Alicia se rallongea sans plus rien dire. Roger et Bérénice avaient hâte d’être au soir. Ils passèrent la fin d’après-midi à être accaparés par les enfants. Finalement, ils repartirent bien plus tard que ne l’avait souhaité Roger.


A la ferme, l’agriculteur passa directement par son vestiaire pour aller faire la traite. Salil et Hala voulurent voir ça une dernière fois, alors Bérénice alla enfiler sa cotte de travail et prit les enfants par la main pour rejoindre Roger. De son côté, Alicia était dans la chambre à se changer. Elle choisit dans ses affaires une longue robe fluide qui laissait ses épaules libres et qui descendait à mi-mollet. Elle allait pour l’enfiler sans rien en dessous, comme elle en avait pris l’habitude avec Roger, mais se dit finalement que pour Bruno il valait mieux éviter. Elle vit des sous-vêtements dans le sac ouvert de Bérénice. Ils étaient vraiment beaux. Elle lui avait dit qu’elle pouvait lui piquer certaines affaires, et puis elle avait bien prêté un maillot de bain... Elle choisit un ensemble blanc en dentelle. Elle le mit et s’admira dans la glace. C’était sexy, mais pas vulgaire, loin de ce qu’elle mettait quand elle travaillait.


* * *



Alicia se retrouva vite devant chez le boucher. C’était une grande maison dans un petit hameau tout près du village où il travaillait. Elle avait été divisée en plusieurs habitations. Lorsqu’elle sonna, elle n’eut pas de réponse immédiate.

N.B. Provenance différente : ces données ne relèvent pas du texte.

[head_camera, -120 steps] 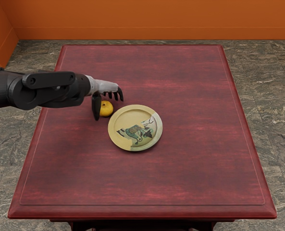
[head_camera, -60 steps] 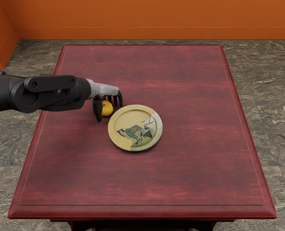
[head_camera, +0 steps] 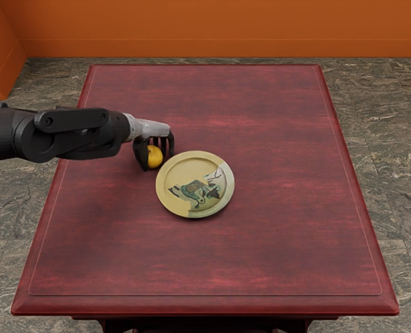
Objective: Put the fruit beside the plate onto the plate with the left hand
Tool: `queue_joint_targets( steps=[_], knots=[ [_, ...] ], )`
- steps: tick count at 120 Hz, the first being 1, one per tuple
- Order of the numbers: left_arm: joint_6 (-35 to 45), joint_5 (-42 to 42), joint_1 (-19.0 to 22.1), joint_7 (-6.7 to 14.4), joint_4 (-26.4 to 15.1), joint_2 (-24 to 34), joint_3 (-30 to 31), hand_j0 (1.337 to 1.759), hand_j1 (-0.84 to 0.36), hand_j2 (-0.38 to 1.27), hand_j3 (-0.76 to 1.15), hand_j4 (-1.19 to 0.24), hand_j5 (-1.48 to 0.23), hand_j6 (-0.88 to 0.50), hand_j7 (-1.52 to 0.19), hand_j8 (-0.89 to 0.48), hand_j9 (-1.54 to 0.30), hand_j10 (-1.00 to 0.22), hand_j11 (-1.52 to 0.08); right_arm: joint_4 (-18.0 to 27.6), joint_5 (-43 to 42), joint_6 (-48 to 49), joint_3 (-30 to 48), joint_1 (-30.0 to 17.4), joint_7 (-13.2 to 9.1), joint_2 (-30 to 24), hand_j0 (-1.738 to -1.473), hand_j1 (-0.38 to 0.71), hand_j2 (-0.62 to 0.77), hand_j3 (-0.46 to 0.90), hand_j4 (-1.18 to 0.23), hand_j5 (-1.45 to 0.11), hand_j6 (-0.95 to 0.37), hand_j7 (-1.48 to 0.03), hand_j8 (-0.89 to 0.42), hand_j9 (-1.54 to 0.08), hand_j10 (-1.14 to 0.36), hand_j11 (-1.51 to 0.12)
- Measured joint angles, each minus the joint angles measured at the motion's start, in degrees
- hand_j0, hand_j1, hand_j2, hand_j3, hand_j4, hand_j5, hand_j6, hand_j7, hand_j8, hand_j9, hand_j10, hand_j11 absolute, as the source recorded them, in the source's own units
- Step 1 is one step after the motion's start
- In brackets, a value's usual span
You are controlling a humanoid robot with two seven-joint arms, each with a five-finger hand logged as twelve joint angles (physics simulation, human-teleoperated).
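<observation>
Just beside plate (head_camera: 186, 166), round fruit (head_camera: 154, 157), left robot hand (head_camera: 155, 139) closed around it.

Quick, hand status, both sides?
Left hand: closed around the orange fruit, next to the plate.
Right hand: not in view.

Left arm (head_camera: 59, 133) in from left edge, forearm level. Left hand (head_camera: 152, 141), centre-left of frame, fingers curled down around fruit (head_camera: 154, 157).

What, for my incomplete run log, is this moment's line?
left hand: curled around fruit | fruit: beside plate, not on it | right hand: unseen
</observation>
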Motion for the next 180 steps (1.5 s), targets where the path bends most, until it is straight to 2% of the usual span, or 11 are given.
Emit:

Pourtant, la moto était garée dans la cour, elle la voyait. Elle réessaya et obtint une réponse :


— Oui ?

— C’est Alicia.

— Je t’ouvre. Dernier étage.


Alicia gravit les deux étages et se trouva au dernier palier. Il n’y avait qu’une porte et elle était entrouverte. Elle toqua et passa la tête :


— C’est Alicia, je peux entrer ?

— Oui, oui, vas-y. Ferme derrière toi.


Alicia entra et tomba sur une scène un peu comique. C’était assez drôle de voir un homme si grand habiter dans un appartement si bas de plafonds. Alicia s’attendait à trouver un appartement de célibataire dans toute sa splendeur, mais finalement c’était assez bien rangé. Bruno l’invita à s’asseoir sur le clic-clac, mais elle préféra se poser autour de la table.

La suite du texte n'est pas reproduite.